Mohamed Gaafar, Co-founder & CEO, Gryd explains how housebuilders can deliver Net Zero without Net Debt The UK housing market has never been more focused on energy efficiency.
Buyers want homes that offer energy independence and lower running costs; lenders are increasing their “green” mortgage offers; and local authorities are steadily tightening EPC requirements.
Now, with rooftop solar set to become mandatory for almost all new homes from 2027 under the Future Homes Standard, the energy performance of new builds is no longer a secondary consideration – it is the competitive frontline for developers.
Collectively, these changes are ushering in a new regulatory and commercial environment that is fundamentally different to the one housebuilders have operated within for most of the past decade. A minimum EPC C rating is widely expected to become the national baseline. Many developers are already targeting EPC B – with some housing associations even requesting EPC A from housebuilders to reduce the need for future retrofit on their long-term assets. For new builds, the fastest way to secure a higher EPC rating is to improve the factors that drive the SAP calculation – namely thermal performance, heating and ventilation systems, and onsite renewables.
Rooftop solar combined with battery storage is one of the most effective routes for achieving these ratings. Every unit of energy generated on site displaces grid electricity, which carries a carbon factor of roughly 0.16kg CO₂ per kWh.
Even a modest solar array with battery storage can lift a home’s SAP score by several points. For many developments, this can be the difference between a C and a B rating. Crucially, batteries now contribute directly to SAP outcomes by increasing the proportion of renewable energy a home can use, rather than export.
However, delivering these improvements at scale comes with a challenge: capital. Funding optimally-sized solar and storage systems – designed to meet the majority of a home’s energy demand – can cost millions across an entire housing scheme. This comes at a time when borrowing costs remain elevated, and when cash preservation and the removal of barriers to plot sales are critical for developers.
What’s more, while some research suggests that renewable features such as solar arrays can increase a property’s sale price by 6.1%-7.1%, that uplift isn’t guaranteed in today’s affordabilitystrained market.
The industry recognises the need for renewables – and is under increasing regulatory and consumer pressure to deliver them – but the traditional models of procurement are capital-intensive and risk slower adoption.
Why traditional procurement is slowing the sector down
Developers have traditionally delivered solar through outright purchase or simply relied on buyers to finance systems themselves. Both approaches now sit awkwardly with the speed and consistency required to meet rising EPC standards, Future Homes Standard regulations and buyer’s demands. Outright purchase ties up working capital and inflates plot-by-plot capex, often forcing developers to specify smaller or less effective systems than consumers would prefer. Consumer finance, meanwhile, pushes the responsibility onto buyers after completion, delaying the energy performance uplift developers need at planning and adding friction for households already taking on a mortgage.

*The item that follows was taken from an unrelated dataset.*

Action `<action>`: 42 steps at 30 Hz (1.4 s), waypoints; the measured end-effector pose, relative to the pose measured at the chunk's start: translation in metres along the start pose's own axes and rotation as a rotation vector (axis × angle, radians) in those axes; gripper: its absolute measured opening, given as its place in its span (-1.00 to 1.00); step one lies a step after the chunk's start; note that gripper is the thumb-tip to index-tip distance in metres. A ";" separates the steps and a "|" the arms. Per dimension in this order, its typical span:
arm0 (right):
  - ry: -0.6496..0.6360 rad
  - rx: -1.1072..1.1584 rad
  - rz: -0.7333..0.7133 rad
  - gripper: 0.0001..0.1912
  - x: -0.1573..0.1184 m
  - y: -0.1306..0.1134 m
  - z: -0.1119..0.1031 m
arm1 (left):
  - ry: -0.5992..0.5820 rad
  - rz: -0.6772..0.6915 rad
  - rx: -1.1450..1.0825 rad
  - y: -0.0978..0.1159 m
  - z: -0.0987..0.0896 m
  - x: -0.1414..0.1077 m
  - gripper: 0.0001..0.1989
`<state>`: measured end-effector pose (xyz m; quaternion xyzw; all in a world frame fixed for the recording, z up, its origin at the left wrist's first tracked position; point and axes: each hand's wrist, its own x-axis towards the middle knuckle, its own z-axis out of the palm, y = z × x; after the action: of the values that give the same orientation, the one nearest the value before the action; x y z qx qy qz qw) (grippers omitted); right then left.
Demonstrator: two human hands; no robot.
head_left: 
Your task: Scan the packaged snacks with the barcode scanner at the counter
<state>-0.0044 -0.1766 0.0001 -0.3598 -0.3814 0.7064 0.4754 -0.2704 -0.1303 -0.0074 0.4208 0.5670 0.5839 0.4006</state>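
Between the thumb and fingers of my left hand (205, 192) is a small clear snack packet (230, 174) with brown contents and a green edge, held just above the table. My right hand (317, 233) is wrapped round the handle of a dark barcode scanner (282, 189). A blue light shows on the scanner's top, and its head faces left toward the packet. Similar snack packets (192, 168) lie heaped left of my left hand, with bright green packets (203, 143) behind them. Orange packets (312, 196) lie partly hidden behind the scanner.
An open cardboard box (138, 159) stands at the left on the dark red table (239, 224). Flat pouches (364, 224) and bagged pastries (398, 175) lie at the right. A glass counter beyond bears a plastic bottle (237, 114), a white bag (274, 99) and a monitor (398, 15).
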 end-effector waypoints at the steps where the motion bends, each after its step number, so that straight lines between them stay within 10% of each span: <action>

Neither model scales well. Managing individual systems, finance arrangements and maintenance requirements across large schemes adds complexity, slows build programmes and results in inconsistent outcomes.
The consequence is a deployment bottleneck: solar is proven, required and increasingly seen by consumers as a futureproofed ‘must-have’, but ownershipbased procurement models risk inflating home sale prices and undermining developers’ competitiveness.
Solar leasing: a new route to Net Zero readiness
There is an alternative. Solar leasing, in which a specialist provider funds and maintains rooftop solar and battery systems, allows developers to deliver high-performing clean energy infrastructure across entire schemes with zero capital outlay.
Homeowners or tenants simply pay for the energy service, not the hardware itself. Just as car leasing transformed access to high-quality vehicles, solar leasing opens the door to highperforming renewable systems without the burden of ownership. At Gryd, we fund, monitor and maintain smart solar and battery systems, enabling developers to increase EPC ratings and deliver Future Homes Standard-ready performance without tying up working capital – or risking slower sales cycles because of higher prices.
For households, the benefits are immediate: lower energy bills and greater energy independence without waiting several years for a system to “pay back”, as is typical with consumerfinanced solar. Homeowners pay a fixed, inflation-proof monthly subscription fee for the 25 year life of the system, and can transfer or buy out the system at any time without fees or penalties.
It’s a powerful solution that can unlock access to savings for millions more Brits, and enables more households to benefit from clean solar energy immediately – regardless of income or homeownership status. Bridging the gap between ambition and deployment
The clean energy transition will present challenges for the construction sector, but it also offers significant opportunities for innovation and differentiation. By removing the cost and complexity of ownership, solar leasing enables developers to integrate high-performance solar technology at scale, supporting faster adoption of renewables without compromising financial stability.
Leasing is not the only answer – but it is one of the most practical mechanisms available to help bridge the gap between ambition and deployment. It offers a route for housebuilders, homeowners and the wider market to embrace clean energy today while laying the foundations for Britain’s energy-efficient future.